Now that many search engines have added paid submission programs, a site outage can cost you in ways other than lost visitor traffic. As we calculated in our Paid Inclusion article, you could spend over $1800 to get 25 pages of your site spidered by Inktomi and AltaVista! With that much on the line, you better be sure that the site is up and running when spiders and visitors come by.

About the worst thing that can happen is for a spider to come crawling by and find your Web site down.

Don't Rely On Promises

Find out what kind of uptime guarantee your host has. Many claim to offer 99% uptime. That sounds comforting, but it's always best to verify those claims for yourself.

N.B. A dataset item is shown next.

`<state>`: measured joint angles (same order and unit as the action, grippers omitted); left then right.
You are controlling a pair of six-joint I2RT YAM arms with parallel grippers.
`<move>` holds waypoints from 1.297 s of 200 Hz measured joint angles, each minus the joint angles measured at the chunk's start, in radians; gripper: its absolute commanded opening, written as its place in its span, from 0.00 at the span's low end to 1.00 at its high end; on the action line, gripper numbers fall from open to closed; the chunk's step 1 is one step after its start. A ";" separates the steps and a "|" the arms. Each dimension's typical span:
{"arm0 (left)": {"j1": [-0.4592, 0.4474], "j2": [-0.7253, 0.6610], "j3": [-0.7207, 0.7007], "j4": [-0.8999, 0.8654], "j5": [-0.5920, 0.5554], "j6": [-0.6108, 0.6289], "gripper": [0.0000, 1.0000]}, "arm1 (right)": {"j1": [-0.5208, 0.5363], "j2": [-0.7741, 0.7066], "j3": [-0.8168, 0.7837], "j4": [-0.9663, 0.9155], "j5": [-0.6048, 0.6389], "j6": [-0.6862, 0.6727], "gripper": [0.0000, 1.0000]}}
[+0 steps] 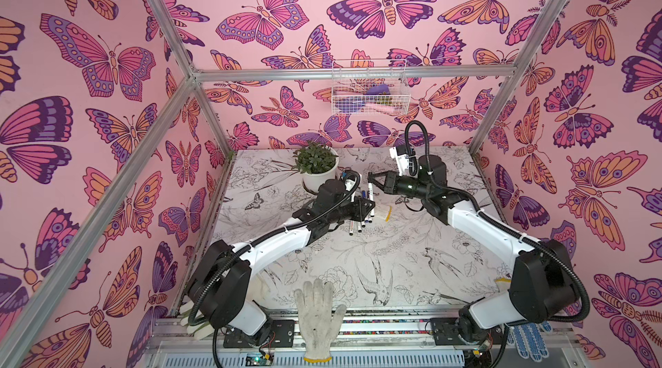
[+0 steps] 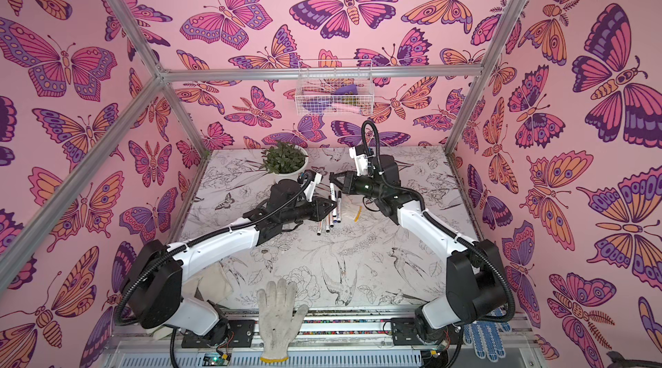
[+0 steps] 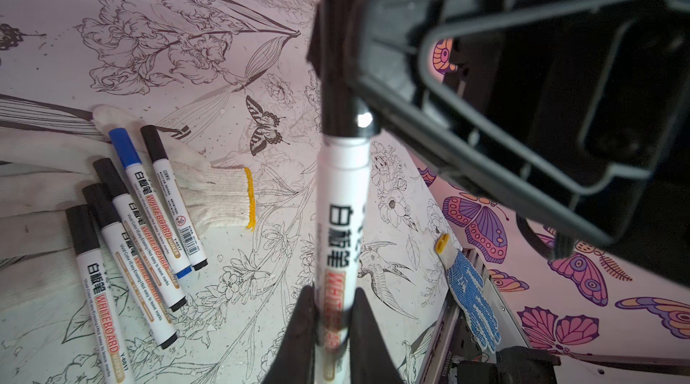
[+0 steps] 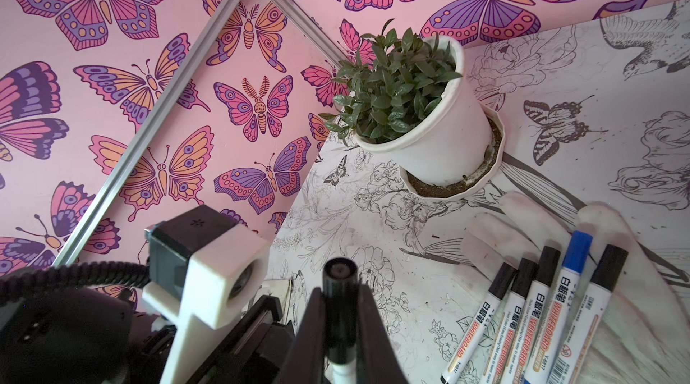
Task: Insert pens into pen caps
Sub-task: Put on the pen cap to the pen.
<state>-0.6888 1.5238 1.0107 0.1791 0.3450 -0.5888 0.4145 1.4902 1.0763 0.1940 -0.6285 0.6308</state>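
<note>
Pen (image 3: 341, 214) clamped in left claw (image 3: 332, 305); cap (image 4: 339, 275), right claw (image 4: 340, 292).

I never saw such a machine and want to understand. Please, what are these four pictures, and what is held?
It is a robot with two arms, each ending in a two-finger gripper. Two pictures look down on the whole table; the others come from a camera on each wrist. The left gripper is shut on a white marker pen; the right gripper is shut on its black cap. Five capped markers lie on a white glove, near a potted plant.
</note>
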 measured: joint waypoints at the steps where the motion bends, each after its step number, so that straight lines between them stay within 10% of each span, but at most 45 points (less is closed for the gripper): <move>1: 0.000 0.000 0.000 0.000 0.002 0.000 0.00 | 0.000 0.000 0.000 0.000 0.000 0.000 0.00; 259: 0.032 0.098 0.046 0.000 0.220 -0.005 0.00 | -0.084 -0.032 -0.046 -0.090 -0.035 0.072 0.00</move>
<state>-0.6563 1.6222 1.0565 0.1791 0.5655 -0.5938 0.3302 1.4582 1.0302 0.1043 -0.6632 0.7029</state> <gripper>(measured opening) 0.145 0.143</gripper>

Or what if your site is up, but responds so slowly that visitors give up and leave before the page loads? If the server request times out, the spider has no content to index.

Note that this problem has nothing to do with the page load time measured by HTML Toolbox. Even though you've optimized your images with GIFBot, stripped your code down to the bare essentials, and created a page that loads in 5 seconds, a poor-performing server can still sabotage your site.

NetMechanic's Server Check tool will monitor server performance and alert you by email, phone, or pager when your site goes down. You can alert the host and get action in a few minutes instead of hours - or even days.

Web hosts make a lot of great claims about their speed and service. Just make sure they're following through on them. If not, it's no big deal to change Web hosts.

Your Web host is critical to your site's success. Make sure it's an ally and not a saboteur.